— Work required —
From the line that contains "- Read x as" through the line that contains "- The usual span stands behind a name", output every line of the listing below exactly and leave out all the rest.

— Dataset content —
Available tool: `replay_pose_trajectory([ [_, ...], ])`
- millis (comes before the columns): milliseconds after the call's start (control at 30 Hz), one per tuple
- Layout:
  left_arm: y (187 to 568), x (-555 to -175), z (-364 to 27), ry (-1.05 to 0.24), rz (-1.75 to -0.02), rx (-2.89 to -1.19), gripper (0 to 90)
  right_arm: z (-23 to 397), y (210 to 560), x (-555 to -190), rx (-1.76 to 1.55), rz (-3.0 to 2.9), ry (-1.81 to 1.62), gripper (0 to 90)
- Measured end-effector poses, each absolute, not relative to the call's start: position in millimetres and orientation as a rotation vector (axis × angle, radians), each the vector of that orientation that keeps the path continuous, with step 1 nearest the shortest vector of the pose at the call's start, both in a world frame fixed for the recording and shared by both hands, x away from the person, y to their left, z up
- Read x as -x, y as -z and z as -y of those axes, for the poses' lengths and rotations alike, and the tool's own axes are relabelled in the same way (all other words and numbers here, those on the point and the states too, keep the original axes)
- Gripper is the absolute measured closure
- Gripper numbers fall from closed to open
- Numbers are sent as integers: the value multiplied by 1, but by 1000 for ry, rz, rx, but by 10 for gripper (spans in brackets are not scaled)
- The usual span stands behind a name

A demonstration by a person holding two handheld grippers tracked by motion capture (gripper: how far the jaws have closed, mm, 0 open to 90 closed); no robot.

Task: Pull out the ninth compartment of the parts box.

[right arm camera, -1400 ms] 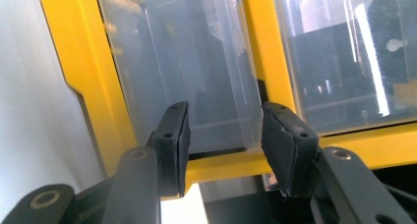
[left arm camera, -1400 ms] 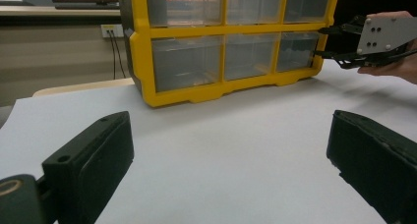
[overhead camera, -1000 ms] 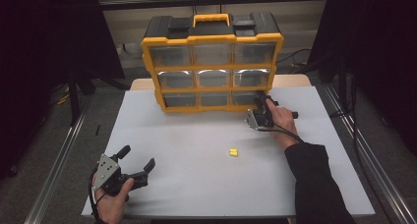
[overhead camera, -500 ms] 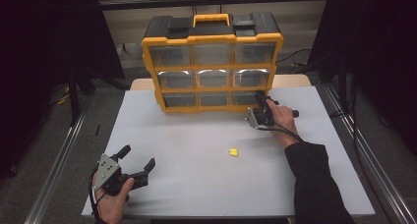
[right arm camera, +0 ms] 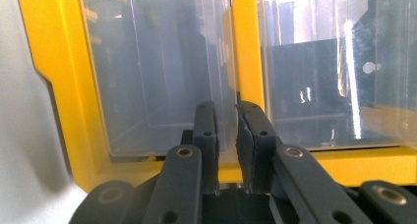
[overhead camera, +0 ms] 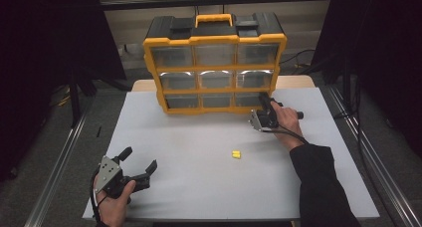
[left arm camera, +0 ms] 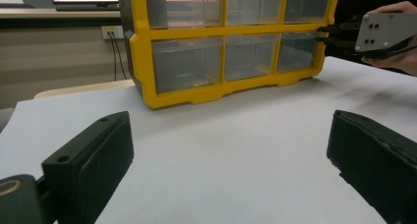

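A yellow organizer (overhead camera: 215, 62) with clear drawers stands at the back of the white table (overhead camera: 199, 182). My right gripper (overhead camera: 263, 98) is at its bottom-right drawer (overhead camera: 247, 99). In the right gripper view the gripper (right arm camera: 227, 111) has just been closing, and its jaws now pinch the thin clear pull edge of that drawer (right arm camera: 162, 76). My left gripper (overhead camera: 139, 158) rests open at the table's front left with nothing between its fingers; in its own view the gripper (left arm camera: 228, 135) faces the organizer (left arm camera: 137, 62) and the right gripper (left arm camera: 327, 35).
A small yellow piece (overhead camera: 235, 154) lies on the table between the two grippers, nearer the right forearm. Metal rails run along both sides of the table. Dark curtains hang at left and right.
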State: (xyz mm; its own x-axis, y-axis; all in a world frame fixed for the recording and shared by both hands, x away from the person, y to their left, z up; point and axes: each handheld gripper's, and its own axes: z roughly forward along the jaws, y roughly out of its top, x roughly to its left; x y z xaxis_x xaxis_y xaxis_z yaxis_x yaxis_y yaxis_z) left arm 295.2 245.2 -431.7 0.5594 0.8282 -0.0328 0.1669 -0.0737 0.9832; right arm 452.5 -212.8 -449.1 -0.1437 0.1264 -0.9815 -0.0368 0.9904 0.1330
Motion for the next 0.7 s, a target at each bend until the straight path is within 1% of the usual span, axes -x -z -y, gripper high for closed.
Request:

— Result below —
- Read x as -x, y as -z and z as -y of those axes, for the poses' lengths and rotations alike, and the tool's own axes are relabelled in the same way (all other words and numbers here, those on the point and the states too, keep the original axes)
- Gripper is the absolute measured closure
- Gripper numbers fall from closed to open
- Numbers are sent as integers: the value multiplied by 1, but by 1000 for ry, rz, rx, but by 10 for gripper (spans in brackets are not scaled)
- The usual span stands behind a name

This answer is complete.